● **SOURCE MATERIAL**:

* * * * *

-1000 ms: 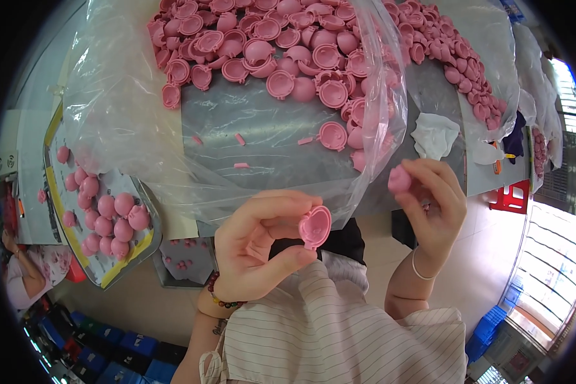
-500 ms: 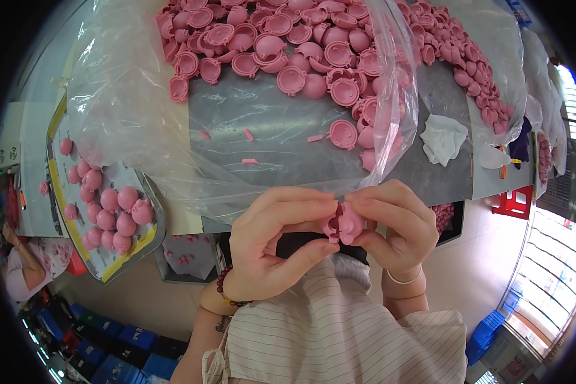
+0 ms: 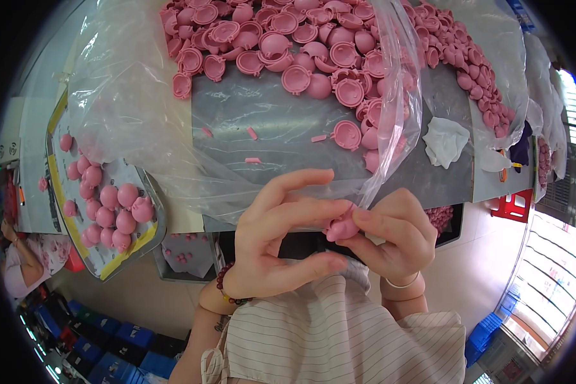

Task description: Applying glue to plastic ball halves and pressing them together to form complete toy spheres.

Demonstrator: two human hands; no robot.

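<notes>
Just past the table's near edge, my right hand (image 3: pixel 400 233) pinches a small pink plastic shell (image 3: pixel 342 227) between thumb and fingers. The shell is rounded with little bumps, and its seam is turned from sight. My left hand (image 3: pixel 265 237) is open beside it, thumb and fingers spread; one fingertip reaches the shell's upper edge. Beyond my hands, a heap of pink half-shells (image 3: pixel 296 79) covers the far part of the grey table mat (image 3: pixel 237 121). Several thin pink strips (image 3: pixel 252 133) lie on the mat.
A yellow-edged tray (image 3: pixel 150 240) of closed pink balls (image 3: pixel 126 222) stands at the left. Clear plastic sheeting (image 3: pixel 121 115) drapes over the table. A crumpled white cloth (image 3: pixel 446 142) lies to the right, with a red crate (image 3: pixel 513 206) beyond. Another person's arm (image 3: pixel 24 253) shows far left.
The pink shell has turned and tilted in my right hand's pinch. My left thumb has come away from it, and the left fingers have spread wider.
</notes>
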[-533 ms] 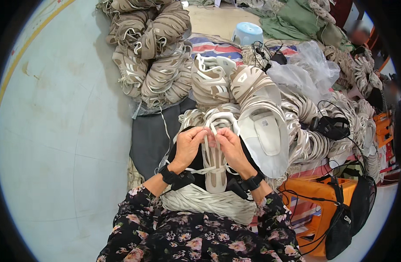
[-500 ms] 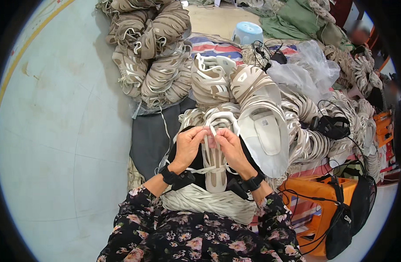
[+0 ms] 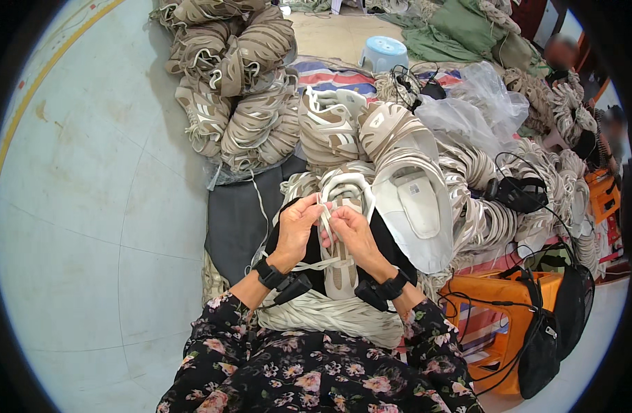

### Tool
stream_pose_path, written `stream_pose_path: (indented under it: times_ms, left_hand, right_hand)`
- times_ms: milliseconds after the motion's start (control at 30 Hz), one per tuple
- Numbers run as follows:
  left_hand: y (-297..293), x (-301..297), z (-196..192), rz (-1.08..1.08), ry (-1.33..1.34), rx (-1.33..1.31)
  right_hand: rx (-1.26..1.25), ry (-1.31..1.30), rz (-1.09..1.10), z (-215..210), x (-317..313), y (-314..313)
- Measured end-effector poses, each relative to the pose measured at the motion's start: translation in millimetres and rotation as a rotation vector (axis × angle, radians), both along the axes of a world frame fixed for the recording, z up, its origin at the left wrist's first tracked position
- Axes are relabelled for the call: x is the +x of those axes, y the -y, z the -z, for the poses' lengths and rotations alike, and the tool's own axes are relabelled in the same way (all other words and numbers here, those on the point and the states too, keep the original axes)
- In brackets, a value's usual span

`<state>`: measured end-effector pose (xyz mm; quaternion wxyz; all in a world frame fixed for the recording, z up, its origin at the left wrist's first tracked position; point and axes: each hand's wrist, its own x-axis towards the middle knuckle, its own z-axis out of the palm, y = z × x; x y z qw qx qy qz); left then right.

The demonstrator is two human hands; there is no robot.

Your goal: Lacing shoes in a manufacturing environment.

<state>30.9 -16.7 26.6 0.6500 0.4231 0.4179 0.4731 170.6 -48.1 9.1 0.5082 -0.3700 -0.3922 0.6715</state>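
Observation:
A beige-and-white shoe upper [image 3: 341, 281] lies toe toward me on black cloth at my lap. Above its tongue, my left hand [image 3: 296, 230] pinches a flat white shoelace [image 3: 325, 213]. My right hand [image 3: 355, 237] has its fingers closed on the lace too, just right of and slightly lower than the left. One lace strand crosses the upper near the toe. Below it, across my lap, runs a thick bundle of white laces [image 3: 329, 320]. My fingers and the lace partly hide the eyelets.
Brown shoe uppers are piled in stacks [image 3: 240, 89] at the far left. More nested uppers [image 3: 333, 127] stand ahead, beside a white-soled stack [image 3: 419, 199]. An orange stool [image 3: 498, 296] with black bags and cables is at right. Farther back are a blue stool [image 3: 385, 54] and clear plastic [image 3: 474, 107].
The hands were level with the lace held up between them. Now the right hand has come lower and left, and the fingers overlap more closely around the lace.

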Motion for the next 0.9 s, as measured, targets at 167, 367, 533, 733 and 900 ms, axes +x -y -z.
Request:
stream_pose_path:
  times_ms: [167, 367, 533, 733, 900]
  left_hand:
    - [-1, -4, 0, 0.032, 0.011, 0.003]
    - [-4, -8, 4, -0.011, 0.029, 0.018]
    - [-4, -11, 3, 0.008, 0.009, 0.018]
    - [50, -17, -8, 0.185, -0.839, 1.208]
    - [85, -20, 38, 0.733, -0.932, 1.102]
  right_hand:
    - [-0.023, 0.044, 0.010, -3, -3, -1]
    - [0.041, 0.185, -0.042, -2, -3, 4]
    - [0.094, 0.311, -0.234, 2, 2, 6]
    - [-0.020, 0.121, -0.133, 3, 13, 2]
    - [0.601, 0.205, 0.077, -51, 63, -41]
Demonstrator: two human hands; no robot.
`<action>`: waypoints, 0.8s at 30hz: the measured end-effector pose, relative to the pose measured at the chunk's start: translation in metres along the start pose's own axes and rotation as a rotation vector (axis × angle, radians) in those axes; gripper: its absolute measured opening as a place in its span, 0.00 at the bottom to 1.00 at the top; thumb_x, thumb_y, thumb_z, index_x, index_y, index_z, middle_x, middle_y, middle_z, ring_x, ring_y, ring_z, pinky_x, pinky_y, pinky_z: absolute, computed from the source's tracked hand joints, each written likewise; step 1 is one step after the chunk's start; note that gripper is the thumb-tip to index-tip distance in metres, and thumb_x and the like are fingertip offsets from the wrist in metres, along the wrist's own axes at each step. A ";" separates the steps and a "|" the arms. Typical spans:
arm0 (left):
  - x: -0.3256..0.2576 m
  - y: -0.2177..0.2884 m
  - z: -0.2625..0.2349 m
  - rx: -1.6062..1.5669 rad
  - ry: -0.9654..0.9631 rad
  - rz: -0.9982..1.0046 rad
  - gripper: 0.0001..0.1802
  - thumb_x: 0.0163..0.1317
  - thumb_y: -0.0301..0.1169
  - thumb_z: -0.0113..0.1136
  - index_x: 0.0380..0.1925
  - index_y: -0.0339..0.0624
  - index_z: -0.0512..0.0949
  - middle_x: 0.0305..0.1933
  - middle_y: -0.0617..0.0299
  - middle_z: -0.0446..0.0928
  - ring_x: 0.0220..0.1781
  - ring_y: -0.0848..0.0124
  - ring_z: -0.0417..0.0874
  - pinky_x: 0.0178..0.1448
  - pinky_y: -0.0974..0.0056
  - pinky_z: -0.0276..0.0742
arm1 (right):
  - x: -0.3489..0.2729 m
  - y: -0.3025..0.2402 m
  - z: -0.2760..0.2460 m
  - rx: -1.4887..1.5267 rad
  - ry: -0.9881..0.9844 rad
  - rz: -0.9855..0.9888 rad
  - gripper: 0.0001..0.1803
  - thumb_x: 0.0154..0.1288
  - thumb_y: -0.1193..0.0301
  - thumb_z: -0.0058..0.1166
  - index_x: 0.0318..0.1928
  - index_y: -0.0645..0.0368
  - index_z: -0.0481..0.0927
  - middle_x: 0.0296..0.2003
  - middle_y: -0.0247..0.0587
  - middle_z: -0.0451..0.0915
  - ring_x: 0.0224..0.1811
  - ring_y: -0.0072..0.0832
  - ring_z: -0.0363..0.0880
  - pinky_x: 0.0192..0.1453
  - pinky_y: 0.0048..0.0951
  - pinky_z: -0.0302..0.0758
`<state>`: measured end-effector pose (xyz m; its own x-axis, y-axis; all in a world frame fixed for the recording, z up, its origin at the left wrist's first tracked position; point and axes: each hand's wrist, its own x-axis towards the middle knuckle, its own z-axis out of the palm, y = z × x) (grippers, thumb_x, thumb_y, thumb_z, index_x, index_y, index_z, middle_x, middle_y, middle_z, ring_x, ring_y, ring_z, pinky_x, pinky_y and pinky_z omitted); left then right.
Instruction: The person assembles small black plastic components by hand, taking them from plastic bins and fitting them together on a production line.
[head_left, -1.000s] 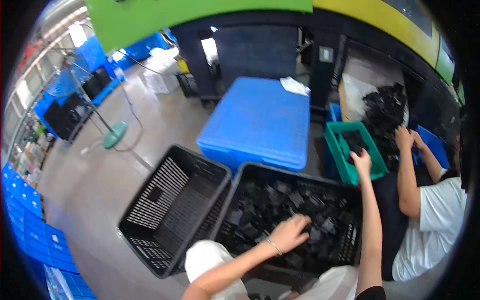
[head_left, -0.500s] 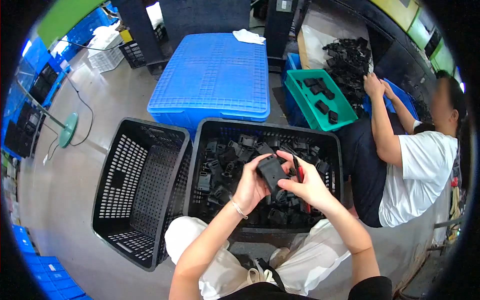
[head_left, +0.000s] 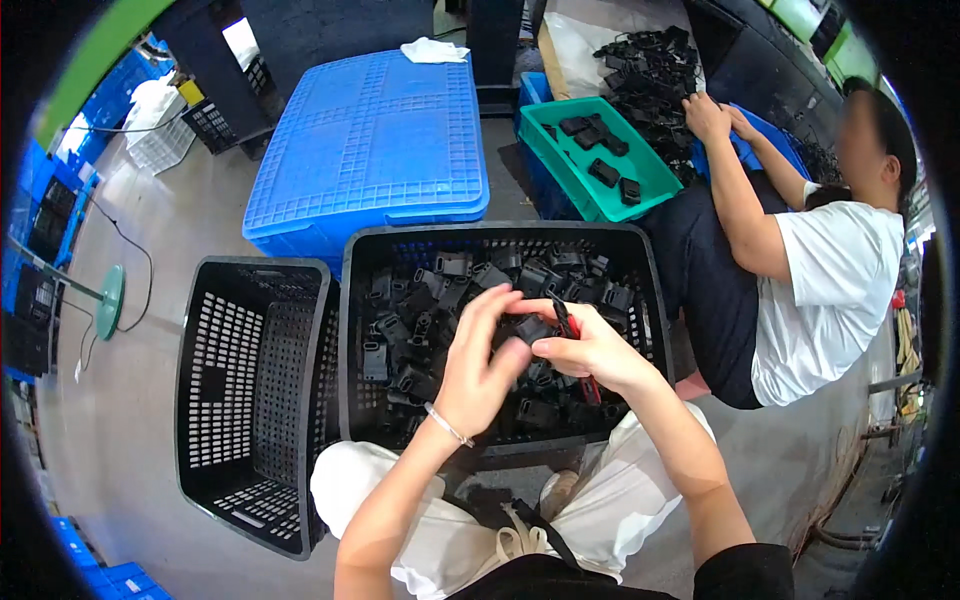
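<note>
Over a black crate [head_left: 352,300] full of black plastic parts, my two hands meet. Between thumb and fingers my right hand [head_left: 600,348] grips a black plastic housing [head_left: 533,328]. The same hand also keeps a slim red-and-black tool [head_left: 563,314], whose exact kind I cannot make out; its red end shows below the palm. My left hand [head_left: 478,362] has its fingers stretched and apart from the thumb, close beside the housing. That thumb is slightly blurred, and whether it touches the housing is unclear. Loose housings [head_left: 405,335] lie piled underneath.
Left of the full crate stands a second black crate [head_left: 318,400], with no parts showing inside. A large blue lidded bin [head_left: 365,150] is behind. At the back right, a green tray [head_left: 640,175] holds several black parts; a co-worker [head_left: 820,250] sits beside it, handling a dark pile [head_left: 650,80].
My view has shifted, so the surroundings sit further left. My left hand has loosened from the housing and its fingers have straightened. The housing has been turned in my right hand.
</note>
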<state>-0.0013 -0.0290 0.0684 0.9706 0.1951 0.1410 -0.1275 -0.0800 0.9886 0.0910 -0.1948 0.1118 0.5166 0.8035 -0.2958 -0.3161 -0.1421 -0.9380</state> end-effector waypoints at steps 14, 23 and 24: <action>0.000 0.000 0.015 0.137 0.127 -0.003 0.17 0.44 0.20 0.60 0.37 0.36 0.71 0.29 0.54 0.75 0.31 0.65 0.79 0.39 0.66 0.75 | -0.017 -0.001 0.004 -0.922 0.193 -0.462 0.17 0.57 0.68 0.61 0.40 0.62 0.68 0.35 0.46 0.68 0.30 0.43 0.75 0.32 0.36 0.75; -0.005 0.001 0.017 0.251 0.139 0.043 0.23 0.41 0.18 0.61 0.41 0.38 0.70 0.35 0.52 0.75 0.35 0.55 0.79 0.41 0.62 0.75 | -0.021 -0.002 0.015 -1.054 0.234 -0.691 0.10 0.57 0.70 0.61 0.36 0.63 0.79 0.23 0.42 0.75 0.22 0.39 0.77 0.24 0.35 0.73; -0.005 0.001 0.018 0.251 0.144 0.058 0.23 0.41 0.18 0.61 0.42 0.38 0.70 0.35 0.52 0.74 0.36 0.54 0.79 0.42 0.62 0.75 | -0.022 -0.002 0.014 -1.053 0.236 -0.689 0.10 0.57 0.70 0.61 0.36 0.63 0.79 0.23 0.42 0.75 0.22 0.39 0.77 0.24 0.35 0.73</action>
<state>-0.0022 -0.0479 0.0675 0.9218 0.3188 0.2205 -0.1097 -0.3309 0.9373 0.0688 -0.2042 0.1225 0.4837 0.7870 0.3829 0.7957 -0.2132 -0.5670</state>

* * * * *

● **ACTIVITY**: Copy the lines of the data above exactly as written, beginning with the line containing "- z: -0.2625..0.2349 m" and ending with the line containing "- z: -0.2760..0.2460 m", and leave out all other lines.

● **EXERCISE SOLUTION**:
  - z: -0.2625..0.2349 m
  - rx: -1.6062..1.5669 rad
  - ry: -0.9654..0.9631 rad
  - rz: -0.9982..1.0046 rad
  - gripper: 0.0001..0.1802
  - thumb_x: 0.0163..0.1317
  - thumb_y: -0.0301..0.1169
  - thumb_z: -0.0113..0.1136
  - index_x: 0.0380..0.1925
  - index_y: -0.0339..0.0624
  - index_z: -0.0512..0.0949
  - middle_x: 0.0305..0.1933
  - middle_y: -0.0617..0.0299
  - middle_z: -0.0446..0.0928
  - ring_x: 0.0220..0.1781
  - ring_y: -0.0848..0.0124
  - ring_z: -0.0417..0.0874
  - pinky_x: 0.0178..0.1448
  - pinky_y: -0.0974..0.0056
  - pinky_z: -0.0276..0.0742
arm1 (right):
  - x: -0.3489..0.2729 m
  - y: -0.3025..0.2402 m
  - z: -0.2760..0.2460 m

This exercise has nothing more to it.